En mi columna anterior les hablaba de mi visita por Caracas y de lo caro que se ha vuelto vivir en ella. Lo que no les conté fue la razón principal de mi viaje y la movilización entre cielo mar y tierra que hice para poder conocer a quien se ha convertido en mi nuevo amor. Su nombre no es relevante en este momento.


Más lo es la historia que hemos vivido durante un año y la materialización de meses de incertidumbre en el ciberespacio, sin visas, ni pasaportes ni posibilidades de tocarnos.


Todo empezó un cinco de octubre con una solicitud de amistad por Facebook que se extendió a mensajes más atrevidos por WhatsApp, y luego a largas horas de videollamadas donde comenzamos a enamorarnos sin querer.
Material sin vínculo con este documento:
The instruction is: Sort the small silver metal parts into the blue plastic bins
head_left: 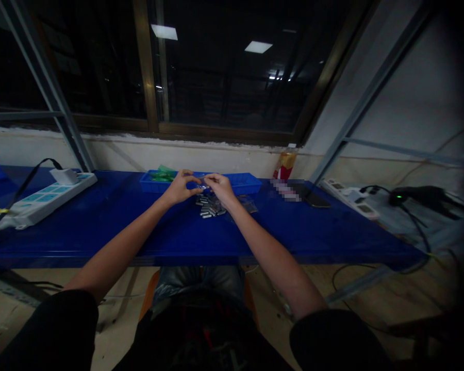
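Over the middle of the blue table, my left hand (181, 188) curls its thumb and forefinger about the left side of a small clear plastic bag (202, 184). My right hand (220, 187) pinches the same bag from the right with its fingertips. The bag is shiny and tiny in view, so its contents cannot be made out. Just below the hands lies a loose pile of short silvery metal cylinders (209, 207). To the right of the pile, partly behind my right wrist, is a flat clear bag (249, 205).
A blue tray (248, 182) behind my hands holds green plastic packets (163, 174) at its left end. White power strips (42, 200) lie left and right. A red and gold packet (285, 164) and a dark phone (317, 200) are at the right. The window wall borders the table (112, 221).
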The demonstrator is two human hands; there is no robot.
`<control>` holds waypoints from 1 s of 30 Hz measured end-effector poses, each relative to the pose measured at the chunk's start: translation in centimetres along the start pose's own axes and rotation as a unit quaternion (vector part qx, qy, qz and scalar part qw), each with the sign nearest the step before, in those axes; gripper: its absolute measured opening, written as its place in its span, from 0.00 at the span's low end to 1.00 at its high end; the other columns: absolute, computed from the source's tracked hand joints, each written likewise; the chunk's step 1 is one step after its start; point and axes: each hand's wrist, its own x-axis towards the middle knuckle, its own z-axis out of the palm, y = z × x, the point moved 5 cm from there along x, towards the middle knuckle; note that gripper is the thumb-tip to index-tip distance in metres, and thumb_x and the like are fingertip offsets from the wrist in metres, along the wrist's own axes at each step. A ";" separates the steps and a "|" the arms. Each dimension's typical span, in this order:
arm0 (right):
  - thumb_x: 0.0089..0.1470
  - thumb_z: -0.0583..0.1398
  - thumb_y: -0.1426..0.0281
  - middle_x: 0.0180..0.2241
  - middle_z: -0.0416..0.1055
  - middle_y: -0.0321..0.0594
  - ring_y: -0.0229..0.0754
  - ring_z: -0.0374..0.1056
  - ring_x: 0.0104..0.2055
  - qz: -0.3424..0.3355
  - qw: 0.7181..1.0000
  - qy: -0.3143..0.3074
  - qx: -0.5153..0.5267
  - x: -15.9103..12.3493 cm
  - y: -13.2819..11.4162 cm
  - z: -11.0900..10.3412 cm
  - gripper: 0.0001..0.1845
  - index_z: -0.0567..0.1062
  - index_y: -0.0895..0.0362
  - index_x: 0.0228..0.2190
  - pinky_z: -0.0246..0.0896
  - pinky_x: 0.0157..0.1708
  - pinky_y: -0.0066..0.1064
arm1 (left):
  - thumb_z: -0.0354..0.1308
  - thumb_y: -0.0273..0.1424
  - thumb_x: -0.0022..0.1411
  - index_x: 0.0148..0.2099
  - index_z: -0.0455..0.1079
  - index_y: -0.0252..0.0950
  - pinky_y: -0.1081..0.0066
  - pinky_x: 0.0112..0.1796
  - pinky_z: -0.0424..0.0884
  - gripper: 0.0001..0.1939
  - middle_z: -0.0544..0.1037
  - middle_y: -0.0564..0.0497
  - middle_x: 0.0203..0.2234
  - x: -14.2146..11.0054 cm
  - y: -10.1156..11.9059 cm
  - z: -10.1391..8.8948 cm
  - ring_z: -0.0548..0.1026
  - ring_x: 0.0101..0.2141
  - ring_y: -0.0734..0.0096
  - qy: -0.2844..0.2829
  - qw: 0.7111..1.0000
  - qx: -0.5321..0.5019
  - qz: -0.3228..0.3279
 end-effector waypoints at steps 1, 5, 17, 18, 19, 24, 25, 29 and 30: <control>0.44 0.59 0.70 0.25 0.70 0.34 0.34 0.64 0.27 -0.055 0.997 0.012 -0.055 -0.1 -0.6 -0.1 0.05 0.74 0.57 0.26 0.58 0.30 0.27 | 0.62 0.33 0.49 0.33 0.74 0.34 0.64 0.48 0.61 0.09 0.71 0.46 0.35 0.0 -0.4 -0.1 0.65 0.46 0.60 -0.007 0.998 -0.034 -0.045; 0.47 0.58 0.70 0.28 0.69 0.37 0.37 0.64 0.32 -0.206 0.956 0.018 -0.209 -0.9 -2.2 0.6 0.07 0.77 0.56 0.28 0.59 0.35 0.29 | 0.52 0.44 0.56 0.33 0.73 0.33 0.69 0.35 0.65 0.19 0.74 0.46 0.34 -0.5 -2.2 -0.3 0.70 0.34 0.67 -0.016 0.944 -0.220 -0.244; 0.53 0.49 0.50 0.19 0.68 0.38 0.35 0.64 0.23 0.085 0.996 -0.022 -0.020 -0.6 0.8 1.4 0.27 0.73 0.60 0.23 0.57 0.25 0.26 | 0.54 0.30 0.55 0.34 0.71 0.34 0.70 0.36 0.65 0.07 0.74 0.48 0.30 -0.3 0.2 -0.5 0.70 0.33 0.68 0.062 0.998 0.015 -0.010; 0.52 0.50 0.51 0.18 0.67 0.37 0.34 0.63 0.21 0.110 0.994 -0.018 0.007 -0.5 1.1 1.3 0.26 0.72 0.60 0.23 0.56 0.23 0.25 | 0.53 0.29 0.56 0.35 0.72 0.35 0.70 0.37 0.65 0.07 0.74 0.48 0.31 -0.4 0.7 -0.3 0.70 0.34 0.68 0.053 0.997 0.047 0.023; 0.52 0.51 0.53 0.18 0.67 0.36 0.34 0.63 0.21 0.117 0.993 -0.009 0.019 -0.4 1.3 1.1 0.23 0.72 0.59 0.23 0.55 0.22 0.25 | 0.52 0.29 0.56 0.35 0.72 0.35 0.70 0.37 0.65 0.08 0.74 0.48 0.32 -0.5 1.0 0.0 0.70 0.35 0.68 0.042 0.996 0.064 0.044; 0.50 0.55 0.65 0.21 0.69 0.33 0.35 0.63 0.25 -0.030 0.994 0.059 -0.093 -0.3 0.1 0.0 0.10 0.73 0.57 0.24 0.56 0.28 0.26 | 0.54 0.36 0.56 0.34 0.72 0.35 0.71 0.35 0.65 0.11 0.74 0.48 0.31 -0.3 0.1 0.6 0.70 0.33 0.68 0.022 0.999 -0.006 -0.033; 0.49 0.55 0.67 0.23 0.70 0.34 0.36 0.63 0.27 -0.077 0.986 0.062 -0.134 -0.5 -0.5 0.0 0.09 0.74 0.56 0.25 0.57 0.30 0.27 | 0.53 0.39 0.57 0.34 0.72 0.34 0.72 0.33 0.65 0.14 0.74 0.47 0.31 -0.3 -0.7 0.6 0.70 0.32 0.68 0.022 0.994 -0.061 -0.091; 0.49 0.56 0.70 0.27 0.68 0.37 0.38 0.63 0.30 -0.179 0.950 0.022 -0.253 -1.4 -1.9 1.1 0.09 0.76 0.55 0.30 0.57 0.35 0.29 | 0.51 0.46 0.57 0.34 0.71 0.31 0.75 0.25 0.62 0.21 0.74 0.47 0.28 -0.8 -3.2 1.1 0.69 0.24 0.74 0.011 0.911 -0.300 -0.284; 0.49 0.56 0.71 0.28 0.68 0.37 0.38 0.63 0.31 -0.185 0.946 0.009 -0.266 -1.6 -2.0 1.3 0.09 0.76 0.55 0.31 0.58 0.36 0.29 | 0.53 0.45 0.56 0.33 0.70 0.31 0.75 0.25 0.62 0.19 0.74 0.47 0.28 -0.9 -3.4 1.1 0.69 0.23 0.76 0.013 0.894 -0.334 -0.298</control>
Ya en enero, tres meses después, nos comenzó a entrar la desesperación de la imposibilidad. Él no tenía pasaporte vigente, que en realidad era lo de menos ya que lo grave del asunto era que tampoco tenía visa americana. Eso me convertía a mí en la única posibilidad de hacer algo para conocernos personalmente, pero yo también tenía el pasaporte vencido, y en plena pandemia todas las oficinas estaban cerradas.
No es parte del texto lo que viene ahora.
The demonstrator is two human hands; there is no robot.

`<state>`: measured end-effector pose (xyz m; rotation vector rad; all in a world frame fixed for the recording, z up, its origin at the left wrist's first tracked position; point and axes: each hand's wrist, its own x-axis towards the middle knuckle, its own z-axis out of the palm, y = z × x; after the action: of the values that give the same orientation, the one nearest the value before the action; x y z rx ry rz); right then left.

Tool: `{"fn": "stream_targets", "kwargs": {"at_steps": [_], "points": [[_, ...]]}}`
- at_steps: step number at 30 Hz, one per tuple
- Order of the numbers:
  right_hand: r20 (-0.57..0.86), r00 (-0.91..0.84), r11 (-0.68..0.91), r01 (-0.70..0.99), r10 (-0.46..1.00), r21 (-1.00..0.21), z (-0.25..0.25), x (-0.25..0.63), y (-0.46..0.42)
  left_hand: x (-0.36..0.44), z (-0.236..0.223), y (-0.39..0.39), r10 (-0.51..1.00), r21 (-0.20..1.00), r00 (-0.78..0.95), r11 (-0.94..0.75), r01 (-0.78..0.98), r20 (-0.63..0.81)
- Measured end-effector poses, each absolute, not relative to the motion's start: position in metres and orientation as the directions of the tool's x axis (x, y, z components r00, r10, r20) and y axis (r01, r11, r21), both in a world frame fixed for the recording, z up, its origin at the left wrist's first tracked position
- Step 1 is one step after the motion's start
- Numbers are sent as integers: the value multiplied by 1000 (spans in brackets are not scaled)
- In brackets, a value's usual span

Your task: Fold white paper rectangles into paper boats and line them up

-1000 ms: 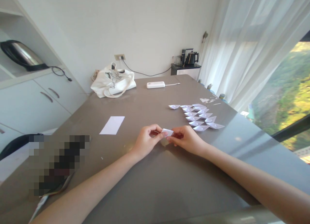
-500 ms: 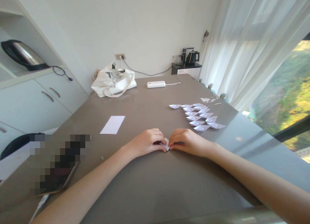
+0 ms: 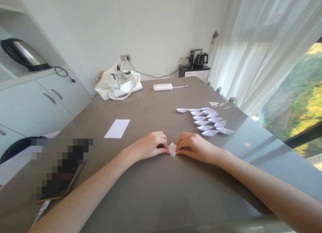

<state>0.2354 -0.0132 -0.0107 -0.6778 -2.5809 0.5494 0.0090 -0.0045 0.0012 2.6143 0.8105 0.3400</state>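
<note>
A small folded white paper [image 3: 172,149], now diamond-shaped, lies between my fingertips at the middle of the table. My left hand [image 3: 154,146] pinches its left corner between thumb and fingers. At the opposite corner my right hand [image 3: 191,147] is closed on the paper in the same way. Beyond my right hand stand several folded paper boats [image 3: 203,122] in rough rows. A stack or sheet of flat white paper [image 3: 117,129] lies to the left of my left hand.
A phone-like device [image 3: 62,172], blurred out, rests by my left forearm with a white cable. Farther back are a white bag [image 3: 119,83] and a white power bank [image 3: 162,87] with a short cable. Paper scraps [image 3: 216,104] lie near the right edge of the table [image 3: 156,196].
My left fingers have shifted slightly left and off the paper's face, so more of its diamond shape shows. My right hand has hardly moved.
</note>
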Motion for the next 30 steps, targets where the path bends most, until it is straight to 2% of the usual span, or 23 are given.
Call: {"fn": "stream_targets", "kwargs": {"at_steps": [10,19,24,30], "points": [[242,-731,748,513,638,-422,-10,235,-14,7,1,-2,618,453,779,-727,517,102],[162,-596,584,632,786,-509,-15,230,-12,10,2,-3,744,583,668,-544,604,3],[165,-644,623,592,747,-512,-10,235,-10,9,1,-3,739,594,674,-551,586,21],[219,-710,728,569,670,-381,-5,236,-13,7,1,-3,737,618,675,-545,567,30]]}}
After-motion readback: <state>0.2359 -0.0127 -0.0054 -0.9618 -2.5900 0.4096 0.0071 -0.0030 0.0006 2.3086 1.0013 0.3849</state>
Nos tocó cultivar la paciencia, algo innato en él y tan ausente en mí que terminó por separarnos. Nos volvimos intermitentes, lejanos, cercanos. No teníamos nada claro. Creo que lo único que sabíamos era que habíamos aprendido a querernos.


Ya en septiembre, y sin posibilidades concretas de conocernos en persona, tomé la decisión de darle un voto de confianza al amor. Alquilé mi apartamento, compré un boleto aéreo a Venezuela y sin decirle nada me le aparecí de sorpresa en un concierto donde él tocaba la batería esa noche de mi llegada. Logré contactar a alguien de seguridad y llegar a los camerinos donde estaban todos alistándose para tocar. El guardia lo señaló: – “Es ese”. Me acerqué y cuando volteó a verme no me reconoció. Claro, recuerden que jamás nos habíamos visto en persona, además yo tenía la máscara puesta. Me la bajé y Efrain se llevó las manos a la cabeza y al unísono pronunciaba una palabrota del tamaño de la sorpresa. Nos abrazamos entre nervios, trasnocho y asombro.


El resto de la historia se las debo. Por ahora, seguimos juntos, reconociéndonos, y apostando al amor porque historias cómo está no se oyen todos los días.